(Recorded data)
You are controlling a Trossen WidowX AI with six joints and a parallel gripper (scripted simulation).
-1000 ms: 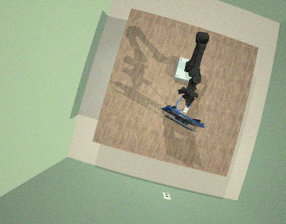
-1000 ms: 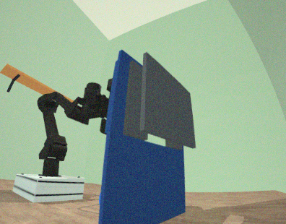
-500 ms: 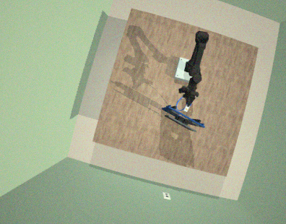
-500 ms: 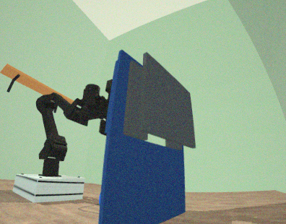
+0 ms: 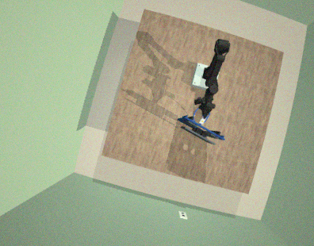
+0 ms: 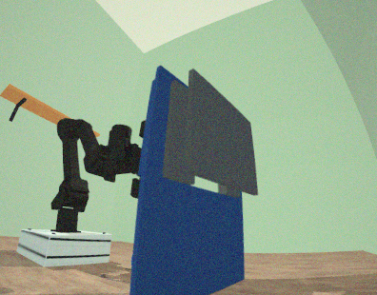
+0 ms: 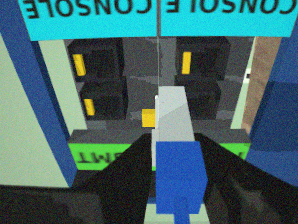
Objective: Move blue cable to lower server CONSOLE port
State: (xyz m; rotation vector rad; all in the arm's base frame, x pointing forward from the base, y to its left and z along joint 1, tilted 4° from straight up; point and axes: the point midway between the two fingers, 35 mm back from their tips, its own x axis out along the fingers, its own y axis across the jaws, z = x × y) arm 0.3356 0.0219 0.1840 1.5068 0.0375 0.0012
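Jaws clamped on the plug [image 5: 202, 121] [image 7: 179, 175], a glossless blue block with a pale squared nose. It sits outside the sockets, before the dark ports [image 7: 202, 57] under flat cyan labels [image 7: 95, 17]. Best done slowly, I judge — square nose to the right port, then push straight.

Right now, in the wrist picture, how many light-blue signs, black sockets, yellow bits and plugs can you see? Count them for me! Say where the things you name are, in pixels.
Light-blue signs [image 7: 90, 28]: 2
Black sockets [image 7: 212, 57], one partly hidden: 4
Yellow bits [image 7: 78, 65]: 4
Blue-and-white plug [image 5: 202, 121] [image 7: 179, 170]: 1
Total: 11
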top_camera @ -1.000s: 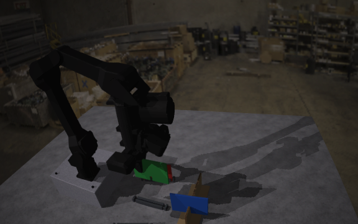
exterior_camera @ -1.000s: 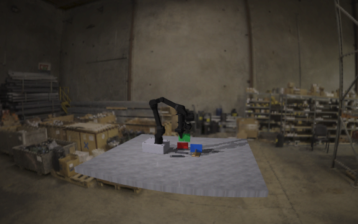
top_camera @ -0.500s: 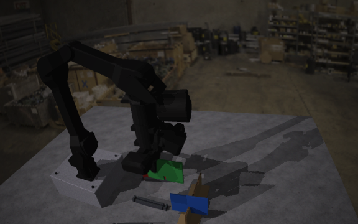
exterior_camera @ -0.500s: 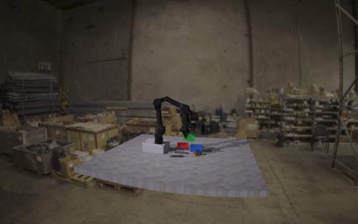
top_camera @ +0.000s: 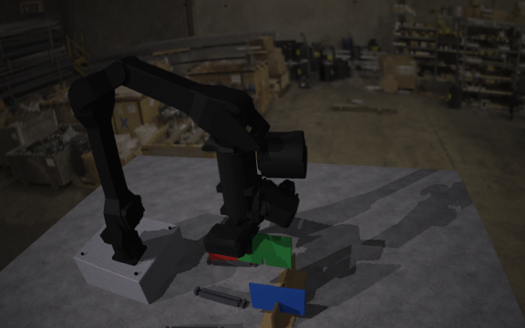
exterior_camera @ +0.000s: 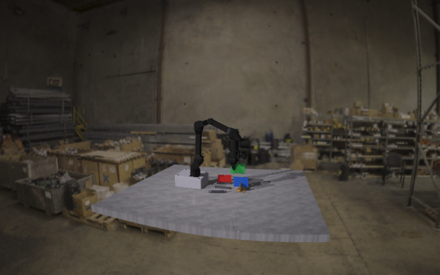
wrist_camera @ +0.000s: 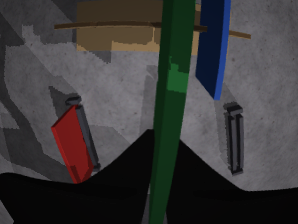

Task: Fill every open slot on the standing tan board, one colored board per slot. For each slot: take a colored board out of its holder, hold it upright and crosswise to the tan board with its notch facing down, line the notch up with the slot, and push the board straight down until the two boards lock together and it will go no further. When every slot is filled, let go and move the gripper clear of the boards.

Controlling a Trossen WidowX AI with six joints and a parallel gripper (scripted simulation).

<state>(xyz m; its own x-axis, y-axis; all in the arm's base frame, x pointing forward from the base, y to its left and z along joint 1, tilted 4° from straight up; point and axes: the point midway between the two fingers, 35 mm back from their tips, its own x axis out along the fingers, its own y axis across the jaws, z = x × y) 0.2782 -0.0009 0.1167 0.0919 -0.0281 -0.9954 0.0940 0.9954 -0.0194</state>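
The gripper (top_camera: 248,251) (exterior_camera: 234,168) (wrist_camera: 157,137) grips the green board (top_camera: 272,251) (exterior_camera: 238,169) (wrist_camera: 172,100); the blue board (top_camera: 277,299) (exterior_camera: 241,182) (wrist_camera: 212,47) stands nearby, apparently crossing the tan board (top_camera: 292,276) (wrist_camera: 105,25).

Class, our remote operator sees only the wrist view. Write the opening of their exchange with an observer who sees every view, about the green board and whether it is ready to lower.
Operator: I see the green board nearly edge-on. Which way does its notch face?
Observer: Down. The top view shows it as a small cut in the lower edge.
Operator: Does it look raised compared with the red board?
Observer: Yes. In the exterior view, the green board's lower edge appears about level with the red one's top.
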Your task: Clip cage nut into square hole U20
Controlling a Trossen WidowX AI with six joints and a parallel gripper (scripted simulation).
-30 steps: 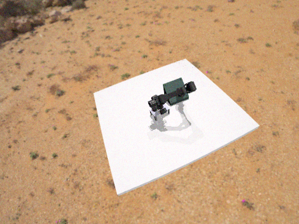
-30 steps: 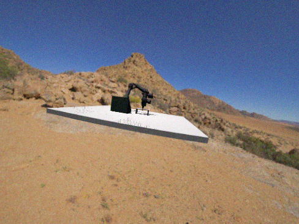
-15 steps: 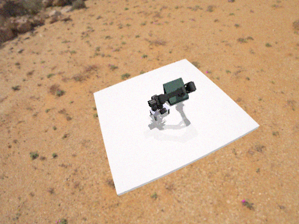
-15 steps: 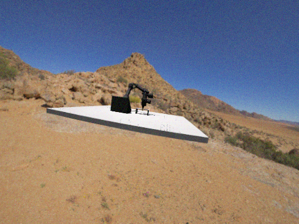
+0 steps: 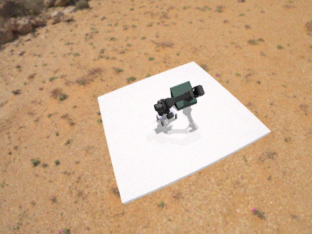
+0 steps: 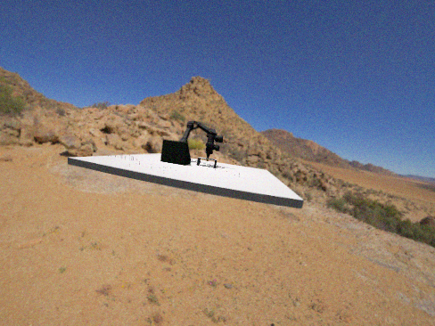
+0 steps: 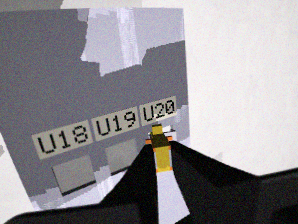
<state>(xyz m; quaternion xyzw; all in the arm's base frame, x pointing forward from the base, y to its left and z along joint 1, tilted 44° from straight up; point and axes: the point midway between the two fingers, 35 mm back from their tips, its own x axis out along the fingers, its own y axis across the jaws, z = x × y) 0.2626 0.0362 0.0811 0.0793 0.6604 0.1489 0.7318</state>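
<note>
The cage nut [image 7: 163, 158], yellow with orange edges, is held between the black fingertips of my gripper [image 7: 160, 149] [image 6: 209, 158] in the wrist view. The gripper is shut on it. The nut is just below the U20 label [image 7: 159, 109] of the grey rail plate [image 7: 60, 100]. The nut and fingertips cover the place of the U20 hole, so I cannot tell whether the wings are in it. In the top view the plate is mostly hidden under the arm, and the nut is too small to make out.
The holes at U18 [image 7: 74, 174] and U19 [image 7: 121, 155] lie left of the fingers. Dark legs [image 6: 216, 164] hold the plate above the white table [image 5: 144, 169] [image 6: 250, 184]. A dark green block [image 5: 181, 90] [image 6: 176, 152] stands by the arm's base.
</note>
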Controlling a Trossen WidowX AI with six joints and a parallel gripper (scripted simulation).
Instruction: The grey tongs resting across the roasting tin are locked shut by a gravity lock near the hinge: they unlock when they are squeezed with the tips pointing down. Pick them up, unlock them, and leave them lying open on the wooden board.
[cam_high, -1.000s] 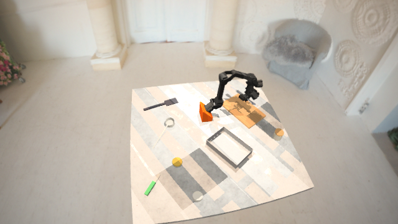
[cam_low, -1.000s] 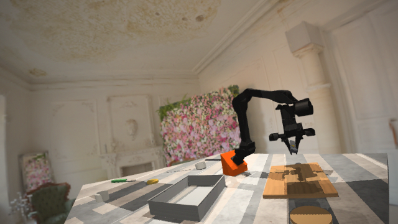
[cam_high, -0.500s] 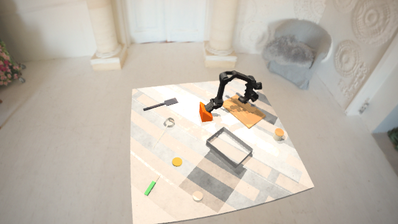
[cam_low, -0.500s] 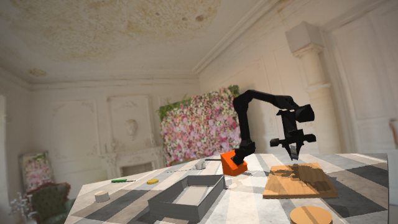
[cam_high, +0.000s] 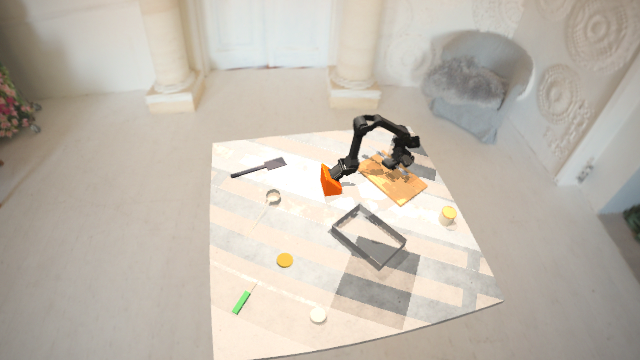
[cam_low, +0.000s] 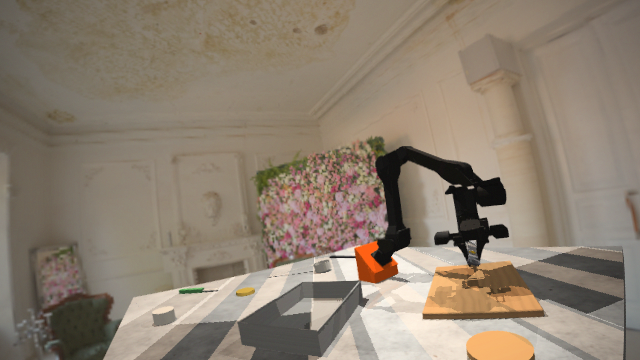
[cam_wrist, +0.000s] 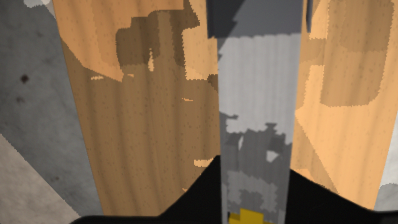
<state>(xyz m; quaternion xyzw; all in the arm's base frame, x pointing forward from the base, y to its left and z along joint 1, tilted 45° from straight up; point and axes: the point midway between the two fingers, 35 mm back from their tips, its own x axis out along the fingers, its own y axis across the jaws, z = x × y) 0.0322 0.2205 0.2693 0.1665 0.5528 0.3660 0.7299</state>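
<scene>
My gripper (cam_high: 398, 164) (cam_low: 473, 260) (cam_wrist: 240, 162) points down, low over the far part of the wooden board. It is shut on the grey tongs (cam_low: 471, 248) (cam_wrist: 257, 85), which have a yellow mark between the fingers and a dark part at the top of the wrist view. The tongs look close to upright in the exterior view, their lower end just above or at the board; contact is unclear. Their arms look close together; the lock is not visible. The board (cam_high: 402, 195) (cam_low: 450, 302) (cam_wrist: 145, 130) lies flat. The grey roasting tin (cam_high: 355, 249) (cam_low: 280, 341) holds no tongs.
An orange block (cam_high: 329, 184) (cam_low: 371, 267) is at the arm's base. A yellow-topped jar (cam_high: 448, 215) (cam_low: 500, 347) stands near the board. A dark spatula (cam_high: 255, 169), a ladle (cam_high: 273, 196), a yellow disc (cam_high: 285, 260) and a green-handled tool (cam_high: 241, 302) lie farther away.
</scene>
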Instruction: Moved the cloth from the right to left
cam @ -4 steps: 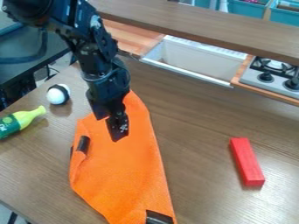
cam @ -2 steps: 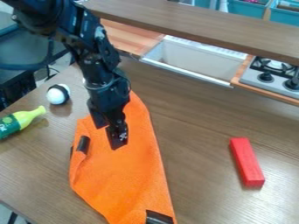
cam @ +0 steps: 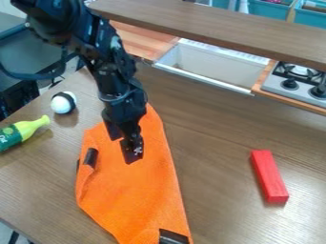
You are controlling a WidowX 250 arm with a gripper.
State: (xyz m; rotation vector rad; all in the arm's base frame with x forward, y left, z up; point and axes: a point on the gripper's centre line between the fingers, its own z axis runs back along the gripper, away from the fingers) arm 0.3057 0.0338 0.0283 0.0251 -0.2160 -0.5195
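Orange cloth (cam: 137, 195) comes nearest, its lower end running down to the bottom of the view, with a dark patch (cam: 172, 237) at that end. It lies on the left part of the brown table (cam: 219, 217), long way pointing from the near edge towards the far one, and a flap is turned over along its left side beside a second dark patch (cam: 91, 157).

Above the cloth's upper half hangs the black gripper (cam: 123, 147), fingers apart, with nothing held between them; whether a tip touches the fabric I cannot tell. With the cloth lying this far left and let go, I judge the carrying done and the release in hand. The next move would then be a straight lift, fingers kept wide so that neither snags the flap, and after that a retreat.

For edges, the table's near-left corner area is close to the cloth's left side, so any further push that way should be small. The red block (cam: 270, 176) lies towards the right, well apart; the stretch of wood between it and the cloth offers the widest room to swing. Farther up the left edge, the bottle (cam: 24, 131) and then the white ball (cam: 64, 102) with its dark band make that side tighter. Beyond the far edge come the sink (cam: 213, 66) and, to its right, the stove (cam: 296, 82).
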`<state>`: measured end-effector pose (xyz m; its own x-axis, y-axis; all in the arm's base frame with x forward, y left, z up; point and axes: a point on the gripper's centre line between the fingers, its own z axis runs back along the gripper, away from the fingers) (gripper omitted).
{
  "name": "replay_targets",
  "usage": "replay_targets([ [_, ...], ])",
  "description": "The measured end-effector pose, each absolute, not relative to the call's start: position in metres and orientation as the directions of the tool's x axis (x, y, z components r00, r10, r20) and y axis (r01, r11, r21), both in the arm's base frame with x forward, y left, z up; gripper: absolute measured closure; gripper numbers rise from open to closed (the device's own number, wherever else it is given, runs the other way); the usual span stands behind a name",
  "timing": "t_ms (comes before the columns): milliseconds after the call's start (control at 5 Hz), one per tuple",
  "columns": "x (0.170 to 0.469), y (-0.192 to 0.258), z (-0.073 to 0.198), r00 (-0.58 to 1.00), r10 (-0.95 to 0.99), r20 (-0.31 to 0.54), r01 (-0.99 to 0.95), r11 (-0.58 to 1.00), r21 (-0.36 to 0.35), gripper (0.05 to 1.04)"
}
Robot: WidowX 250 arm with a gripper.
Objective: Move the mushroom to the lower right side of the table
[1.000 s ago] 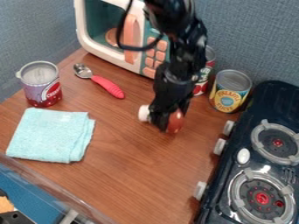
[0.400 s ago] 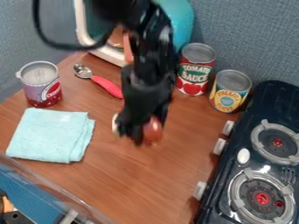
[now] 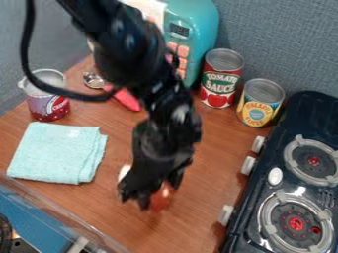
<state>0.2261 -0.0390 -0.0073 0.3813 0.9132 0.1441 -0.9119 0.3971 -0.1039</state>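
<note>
Red-capped, white-stemmed toy mushroom (image 3: 159, 198) is grasped by the black gripper's fingers (image 3: 150, 188), lower center of frame, over the brown wooden counter (image 3: 198, 225); its long axis runs crosswise through them, stem poking out upper left, cap at lower right, so the cap end looks to lead if the arm goes right and down next, with the black toy stove (image 3: 307, 113) on that side to avoid. Containers: purple-and-red metal can (image 3: 49, 107) at upper left, red-labeled can (image 3: 218, 89) and yellow-labeled can (image 3: 259, 107) at upper right, contents unclear.
</note>
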Motion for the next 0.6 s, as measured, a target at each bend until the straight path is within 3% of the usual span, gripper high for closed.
replay_targets([
  [200, 0.2152, -0.0398, -0.0304, 0.421, 0.892, 0.163, -0.900, 0.433, -0.052, 0.462],
  [400, 0.2123, -0.0371, -0.0332, 0.424, 0.888, 0.177, -0.898, 0.438, -0.050, 0.380],
  [600, 0.2066, -0.0336, -0.0330, 0.404, 0.899, 0.167, -0.910, 0.414, -0.028, 0.115],
])
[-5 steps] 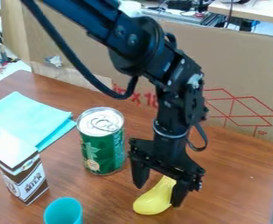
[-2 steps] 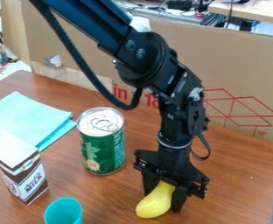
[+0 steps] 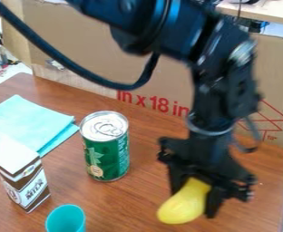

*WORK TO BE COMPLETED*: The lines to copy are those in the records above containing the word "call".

*TASK OUTPUT*:
  "description": "The measured end-effector pose, each absolute, not relative to the call's start: position in metres and orientation as the directions of the tool's x axis (x, y, z components r00, r10, r20) and y axis (r01, r11, r21), both in the arm's base frame with x forward, y left, z up; gripper: absolute measured closure; gripper numbers rise from open to closed (the device's own number, wherever else it is given, runs the other way); the usual span stands behind a name",
  "timing": "t_ms (comes before the columns): milliseconds after the call's start (control at 5 Hz), one per tuple",

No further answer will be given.